Divide using synthetic division $$ ( x^{4}-4x^{3}-26x+6 ) \div ( x-5 ) $$
Answer
The synthetic division table is:
$$ \begin{array}{c|rrrrr}5&1&-4&0&-26&6\\& & 5& 5& 25& \color{black}{-5} \\ \hline &\color{blue}{1}&\color{blue}{1}&\color{blue}{5}&\color{blue}{-1}&\color{orangered}{1} \end{array} $$The solution is:
$$ \frac{ x^{4}-4x^{3}-26x+6 }{ x-5 } = \color{blue}{x^{3}+x^{2}+5x-1} ~+~ \frac{ \color{red}{ 1 } }{ x-5 } $$Explanation
Step 1 : Write down the coefficients of the dividend into division table. Put the zero from $ x -5 = 0 $ ( $ x = \color{blue}{ 5 } $ ) at the left.
$$ \begin{array}{c|rrrrr}\color{blue}{5}&1&-4&0&-26&6\\& & & & & \\ \hline &&&&& \end{array} $$Step 1 : Bring down the leading coefficient to the bottom row.
$$ \begin{array}{c|rrrrr}5&\color{orangered}{ 1 }&-4&0&-26&6\\& & & & & \\ \hline &\color{orangered}{1}&&&& \end{array} $$Step 2 : Multiply by the number on the left, and carry the result into the next column: $ \color{blue}{ 5 } \cdot \color{blue}{ 1 } = \color{blue}{ 5 } $.
$$ \begin{array}{c|rrrrr}\color{blue}{5}&1&-4&0&-26&6\\& & \color{blue}{5} & & & \\ \hline &\color{blue}{1}&&&& \end{array} $$Step 3 : Add down last column: $ \color{orangered}{ -4 } + \color{orangered}{ 5 } = \color{orangered}{ 1 } $
$$ \begin{array}{c|rrrrr}5&1&\color{orangered}{ -4 }&0&-26&6\\& & \color{orangered}{5} & & & \\ \hline &1&\color{orangered}{1}&&& \end{array} $$Step 4 : Multiply by the number on the left, and carry the result into the next column: $ \color{blue}{ 5 } \cdot \color{blue}{ 1 } = \color{blue}{ 5 } $.
$$ \begin{array}{c|rrrrr}\color{blue}{5}&1&-4&0&-26&6\\& & 5& \color{blue}{5} & & \\ \hline &1&\color{blue}{1}&&& \end{array} $$Step 5 : Add down last column: $ \color{orangered}{ 0 } + \color{orangered}{ 5 } = \color{orangered}{ 5 } $
$$ \begin{array}{c|rrrrr}5&1&-4&\color{orangered}{ 0 }&-26&6\\& & 5& \color{orangered}{5} & & \\ \hline &1&1&\color{orangered}{5}&& \end{array} $$Step 6 : Multiply by the number on the left, and carry the result into the next column: $ \color{blue}{ 5 } \cdot \color{blue}{ 5 } = \color{blue}{ 25 } $.

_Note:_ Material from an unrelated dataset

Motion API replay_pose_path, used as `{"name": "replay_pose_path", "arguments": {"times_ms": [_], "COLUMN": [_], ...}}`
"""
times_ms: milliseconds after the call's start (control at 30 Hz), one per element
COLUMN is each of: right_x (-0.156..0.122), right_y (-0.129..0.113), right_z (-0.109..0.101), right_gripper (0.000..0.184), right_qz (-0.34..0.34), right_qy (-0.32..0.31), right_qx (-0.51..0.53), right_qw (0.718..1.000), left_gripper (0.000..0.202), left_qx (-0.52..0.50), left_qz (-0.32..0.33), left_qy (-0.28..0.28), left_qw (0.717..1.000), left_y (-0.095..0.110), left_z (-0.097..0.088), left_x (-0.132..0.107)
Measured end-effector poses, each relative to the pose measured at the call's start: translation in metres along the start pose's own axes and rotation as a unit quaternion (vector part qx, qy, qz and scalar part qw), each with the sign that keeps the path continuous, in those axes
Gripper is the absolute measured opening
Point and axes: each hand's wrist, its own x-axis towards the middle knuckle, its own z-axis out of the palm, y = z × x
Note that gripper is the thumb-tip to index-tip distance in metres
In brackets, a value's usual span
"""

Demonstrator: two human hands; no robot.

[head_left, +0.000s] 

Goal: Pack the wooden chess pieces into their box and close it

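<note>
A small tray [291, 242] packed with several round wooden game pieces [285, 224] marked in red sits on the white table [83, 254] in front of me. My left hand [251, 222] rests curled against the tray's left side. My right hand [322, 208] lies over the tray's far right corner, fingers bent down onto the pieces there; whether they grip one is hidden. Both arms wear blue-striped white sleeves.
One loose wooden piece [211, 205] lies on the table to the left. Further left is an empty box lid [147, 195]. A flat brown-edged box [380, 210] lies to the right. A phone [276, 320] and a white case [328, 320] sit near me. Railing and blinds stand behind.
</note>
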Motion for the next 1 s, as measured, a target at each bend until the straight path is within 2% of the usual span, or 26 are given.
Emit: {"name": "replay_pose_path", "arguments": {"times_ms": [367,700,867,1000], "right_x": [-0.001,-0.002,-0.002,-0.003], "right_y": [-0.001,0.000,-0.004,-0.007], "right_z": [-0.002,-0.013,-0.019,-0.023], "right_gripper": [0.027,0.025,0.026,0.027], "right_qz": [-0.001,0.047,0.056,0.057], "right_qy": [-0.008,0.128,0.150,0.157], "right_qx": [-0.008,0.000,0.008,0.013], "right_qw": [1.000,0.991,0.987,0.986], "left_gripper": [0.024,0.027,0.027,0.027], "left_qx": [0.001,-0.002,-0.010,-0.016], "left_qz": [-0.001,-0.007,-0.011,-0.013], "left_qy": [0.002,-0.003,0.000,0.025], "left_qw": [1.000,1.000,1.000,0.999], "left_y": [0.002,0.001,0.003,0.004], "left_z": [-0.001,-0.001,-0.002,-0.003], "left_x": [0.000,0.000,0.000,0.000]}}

$$ \begin{array}{c|rrrrr}\color{blue}{5}&1&-4&0&-26&6\\& & 5& 5& \color{blue}{25} & \\ \hline &1&1&\color{blue}{5}&& \end{array} $$Step 7 : Add down last column: $ \color{orangered}{ -26 } + \color{orangered}{ 25 } = \color{orangered}{ -1 } $
$$ \begin{array}{c|rrrrr}5&1&-4&0&\color{orangered}{ -26 }&6\\& & 5& 5& \color{orangered}{25} & \\ \hline &1&1&5&\color{orangered}{-1}& \end{array} $$Step 8 : Multiply by the number on the left, and carry the result into the next column: $ \color{blue}{ 5 } \cdot \color{blue}{ \left( -1 \right) } = \color{blue}{ -5 } $.
$$ \begin{array}{c|rrrrr}\color{blue}{5}&1&-4&0&-26&6\\& & 5& 5& 25& \color{blue}{-5} \\ \hline &1&1&5&\color{blue}{-1}& \end{array} $$Step 9 : Add down last column: $ \color{orangered}{ 6 } + \color{orangered}{ \left( -5 \right) } = \color{orangered}{ 1 } $
$$ \begin{array}{c|rrrrr}5&1&-4&0&-26&\color{orangered}{ 6 }\\& & 5& 5& 25& \color{orangered}{-5} \\ \hline &\color{blue}{1}&\color{blue}{1}&\color{blue}{5}&\color{blue}{-1}&\color{orangered}{1} \end{array} $$Bottom line represents the quotient $ \color{blue}{ x^{3}+x^{2}+5x-1 } $ with a remainder of $ \color{red}{ 1 } $.